90th season of top-tier football league in Bulgaria

The 2013–14 A Group was the 90th season of the top division of the Bulgarian football league system, and 66th since a league format was adopted for the national competition of A Group as a top tier of the pyramid. The season started on 19 July 2013 with the opening game between Chernomorets and Cherno More; the season ended on 18 May 2014 with the last game between Ludogorets Razgrad and Cherno More.
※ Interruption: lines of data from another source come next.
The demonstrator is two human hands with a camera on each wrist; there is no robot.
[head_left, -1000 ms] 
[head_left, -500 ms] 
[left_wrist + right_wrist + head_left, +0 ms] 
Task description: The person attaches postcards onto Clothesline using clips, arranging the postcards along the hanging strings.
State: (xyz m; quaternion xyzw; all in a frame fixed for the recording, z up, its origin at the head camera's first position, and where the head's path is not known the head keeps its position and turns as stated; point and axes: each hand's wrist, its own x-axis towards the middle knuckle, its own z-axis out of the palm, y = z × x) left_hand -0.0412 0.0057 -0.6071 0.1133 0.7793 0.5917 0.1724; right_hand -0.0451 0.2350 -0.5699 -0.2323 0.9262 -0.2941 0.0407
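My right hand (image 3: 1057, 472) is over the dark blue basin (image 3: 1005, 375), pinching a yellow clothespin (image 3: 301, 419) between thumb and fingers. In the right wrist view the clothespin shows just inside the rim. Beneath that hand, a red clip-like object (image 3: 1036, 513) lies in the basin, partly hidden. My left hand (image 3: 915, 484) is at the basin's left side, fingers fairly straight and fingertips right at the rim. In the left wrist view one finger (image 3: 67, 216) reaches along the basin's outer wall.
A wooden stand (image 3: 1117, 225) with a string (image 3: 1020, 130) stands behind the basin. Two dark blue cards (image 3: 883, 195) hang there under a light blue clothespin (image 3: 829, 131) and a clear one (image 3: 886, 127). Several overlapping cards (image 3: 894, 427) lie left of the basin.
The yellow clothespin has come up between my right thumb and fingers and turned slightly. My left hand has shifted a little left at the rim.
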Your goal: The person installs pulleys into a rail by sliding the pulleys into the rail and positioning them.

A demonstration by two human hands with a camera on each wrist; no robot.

For the first time after twelve years the competition was divided into two phases - Regular season, with every team playing against every other team twice, and Playoffs, with teams divided into Championship group (top seven) and Relegation group (bottom seven) to determine the champions and the relegated teams, respectively.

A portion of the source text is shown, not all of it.